Shame it isn't showing new stars entering over the horizon. Very handy trick though.
You could just do one long-exposure with an nd or like f11/lowest iso...
This should be way easier and also once you take the image you instantly have it without any post work needed...
Unfortunately that doesn't work. The horizon and light pollution takes over the photo pretty quickly with long exposures. And you would need an hour or longer single exposure.
That would expose only the light pollution, f/11 with base ISO won't show you stars, only the brightest few.
I am always amazed how limited established photographers are at photoshop. Radial Blur + cmd+shift+f set to lightening. Same thing done in 15 seconds. Well not quite same, but spend another 15 seconds and it is.
I messed around with it that way and wasn't getting the results I wanted. I would love to see it done that way to see what I was doing wrong.
@@ChristopherBurress There is no right or wrong in photoshop as long as you end up where you want. :)
I suppose that really is the measure of success in ps. This may have been more steps but didn't take long in all reality.
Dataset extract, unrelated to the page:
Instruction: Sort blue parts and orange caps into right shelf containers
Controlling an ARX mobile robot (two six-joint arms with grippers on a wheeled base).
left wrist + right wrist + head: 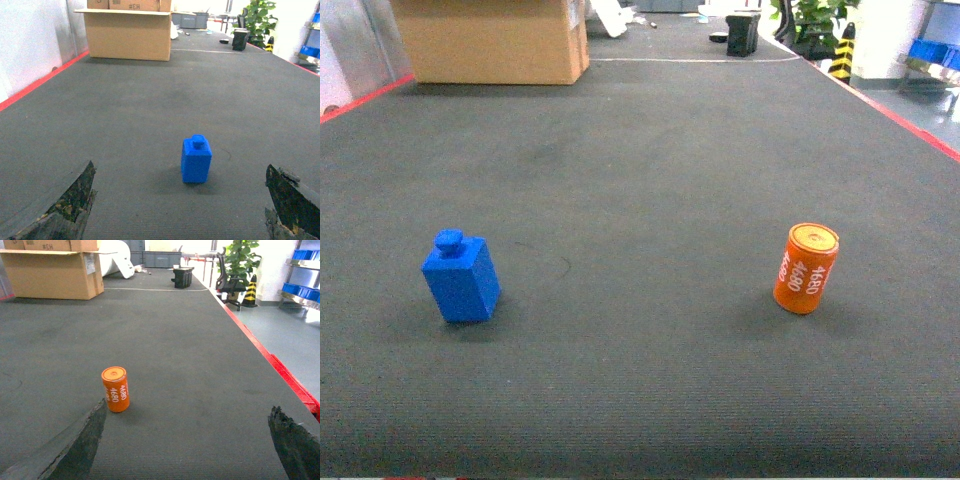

@@ChristopherBurress But I would say that cmd+shift+F is one of the best tools in Photoshop since very early versions in 199X years. I almost never use it for opacity fading but instead for choosing blend mode to any earlier move, that in it self does not have it. What comes to radial blur, it is not so easy to set up exactly at point. And ofcourse it is blur, but after blur (always done to copy layer) you could easily separate just highlights, go to cmd+L and make everyting maximum bright, if edge blur has not enough opacity, you can always make copy of that layer and cmd+E them down which will stack partial opacities. Another tool that people do not get is raw tool, because of it's name they limit it's use only for raw.. I dont, I use it for every single layer, very effective on non raw multi layer images in photoshop.